Wizards and Witches

catlady_de_los_angeles catlady_de_los_angeles at yahoo.com
Sat Jul 15 19:15:00 UTC 2000


Original Yahoo! HPFG Header:
No: HPFGUIDX C4341
From: catlady_de_los_angeles
Subject: Re: Wizards and Witches
Reply To: [Yahoo! #4326] Re: Wizards and Witches
Date: 7/15/00 3:15 pm  (ET)

> This is my understanding, with a bit of questioning as well. I have
always been under the impression that there is a Witch and a Warlock
(the same thing, but different gender) and a Wizard and a Sorceress
(same thing, different gender) So I am a tad confused that Rowling uses
the terms Witch and Wizard, when I have always believed them to be two
separate titles.

Apparently for JKR and her universe, the difference between witch and
wizard is simply gender. I went on at length about this in msg #4315 in
this archive, which you can access by clicking Messages on the club home
page and going back Prev 40 enough times.

I know that authors like to pair Wizard with Sorceress or Enchantress,
but there really is such a word as Wizardess and there really are such
words as Sorceror and Enchantor, so the genders can have parallel terms.

This of course is in English, which is believed to have the most words
of any language because of the words 'borrowed' from other languages
(I think it was L. Sprague deCamp who said that English is 'the result
of Norman men-at-arms trying to make dates with Saxon barmaids, and no
more legitimate than any of the other results', which is good for us
because if English had been taught in school, it would have kept all the
loathsome declension stuff from Saxon). Enchantor is from Latin, from
'cant-' meaning 'to sing', Sorceror is from French, I believe sorcier
meaning 'dowser', and wizard is from Saxon, wize-ard meaning 'learned
man'. Witch is also from Saxon, from a more vulgar strain in the language,
so scholars do not all agree on the origin. It could also be from 'wise',
it could relate to tying knots (as 'wicker' and 'willow'), it could
relate to 'wicked', it could relate to words left over from shamanism.

So, people on this list who speak French or German or other languages, do
those languages have different words for the male and female magic user?

> What is the difference between a witch and a wizard?

JKR thinks the difference is gender.
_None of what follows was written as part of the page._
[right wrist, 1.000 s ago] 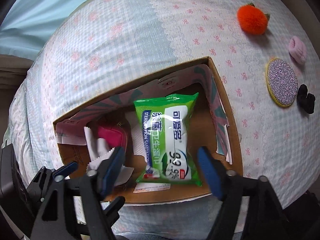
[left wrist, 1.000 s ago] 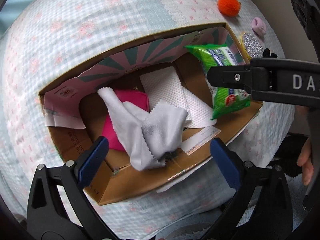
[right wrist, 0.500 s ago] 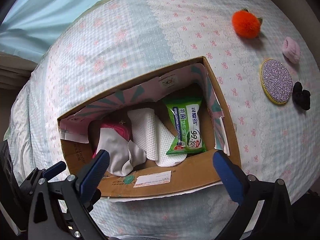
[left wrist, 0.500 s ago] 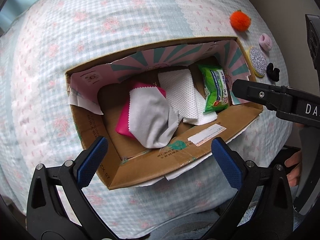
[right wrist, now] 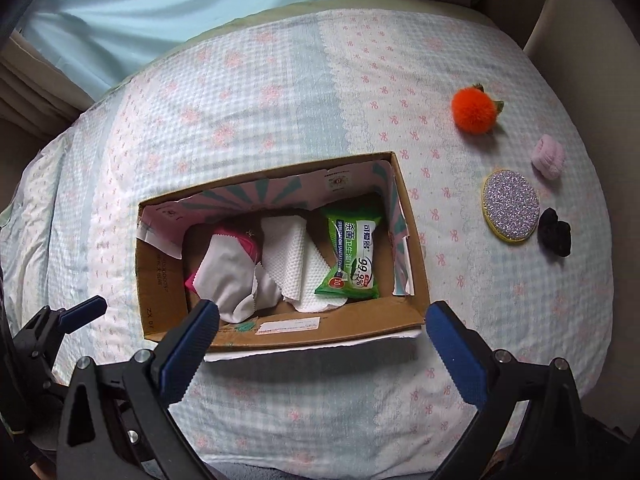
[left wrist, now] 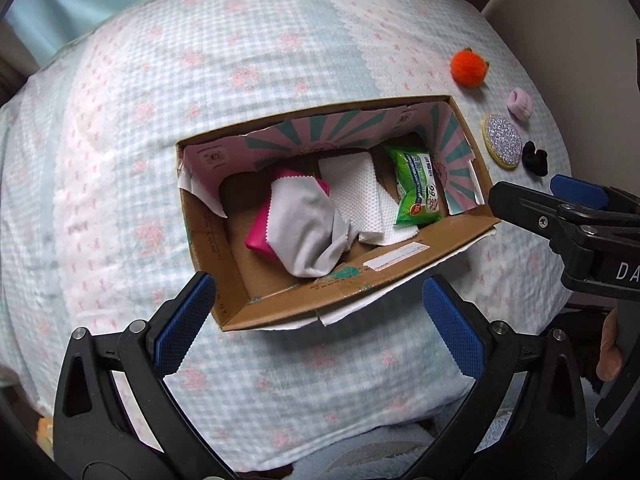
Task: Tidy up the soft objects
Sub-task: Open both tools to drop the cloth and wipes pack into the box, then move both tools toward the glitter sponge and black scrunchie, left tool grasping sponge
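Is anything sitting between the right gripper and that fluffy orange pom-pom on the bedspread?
Nothing visible blocks it. The right gripper is open and empty at the near edge of the open cardboard box; the fluffy orange pom-pom lies beyond the box's right end on open bedspread. Going round that end avoids the box wall.

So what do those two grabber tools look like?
Both are alike. The left tool and the right tool each have two black plastic fingers ending in blue pads with a fine grid texture. Small silver screws sit at the finger joints. White letters "DA" are printed on the right tool's black body, as seen from the left camera. No cables show.
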`<move>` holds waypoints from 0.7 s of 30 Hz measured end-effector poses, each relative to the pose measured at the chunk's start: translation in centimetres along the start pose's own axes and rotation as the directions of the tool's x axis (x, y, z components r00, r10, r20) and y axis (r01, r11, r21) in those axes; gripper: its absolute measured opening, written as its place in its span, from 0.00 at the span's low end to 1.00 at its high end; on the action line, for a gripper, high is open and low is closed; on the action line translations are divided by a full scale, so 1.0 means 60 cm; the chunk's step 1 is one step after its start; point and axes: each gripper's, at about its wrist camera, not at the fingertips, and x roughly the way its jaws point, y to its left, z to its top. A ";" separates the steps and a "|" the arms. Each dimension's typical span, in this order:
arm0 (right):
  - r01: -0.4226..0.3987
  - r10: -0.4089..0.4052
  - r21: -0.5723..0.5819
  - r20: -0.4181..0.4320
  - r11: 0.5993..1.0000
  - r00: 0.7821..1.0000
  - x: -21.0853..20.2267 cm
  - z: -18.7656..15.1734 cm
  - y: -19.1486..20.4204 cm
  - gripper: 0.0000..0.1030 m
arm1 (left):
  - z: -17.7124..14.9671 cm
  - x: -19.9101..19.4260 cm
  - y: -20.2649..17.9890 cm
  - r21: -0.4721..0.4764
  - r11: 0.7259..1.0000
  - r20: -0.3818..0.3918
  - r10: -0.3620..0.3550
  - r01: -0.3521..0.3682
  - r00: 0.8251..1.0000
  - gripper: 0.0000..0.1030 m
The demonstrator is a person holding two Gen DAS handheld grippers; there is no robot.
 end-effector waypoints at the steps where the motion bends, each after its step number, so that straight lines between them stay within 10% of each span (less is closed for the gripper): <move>1: -0.001 0.001 -0.012 0.012 1.000 1.000 -0.013 -0.004 -0.001 1.00 | -0.005 -0.009 -0.004 0.001 1.000 0.011 0.004 -0.004 1.000 1.00; 21: 0.081 -0.058 -0.068 0.291 0.994 0.955 -0.247 -0.107 -0.169 1.00 | -0.081 -0.203 -0.176 -0.018 1.000 0.255 0.009 -0.004 0.967 1.00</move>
Some of the Inquisitors thought
the difference was that witches got their magic in exchange for giving
their soul to the Devil while wizards (and wizardesses) got their
magic by studying the laws of nature from great big books in Latin
and Greek. Some historians think the difference is that witches were
lower-class herbalists or magic users who sold their magic cheap to
peasants, while wizards were upper-class astrologers and alchemists who
sold their magic expensively to kings and nobles. Nowdays, the word Witch
(capitalized) is a word for people who practise the religion named Wicca,
which is a Pagan religion that doesn't even HAVE a Devil. I don't know
if there is a modern meaning for the word wizard.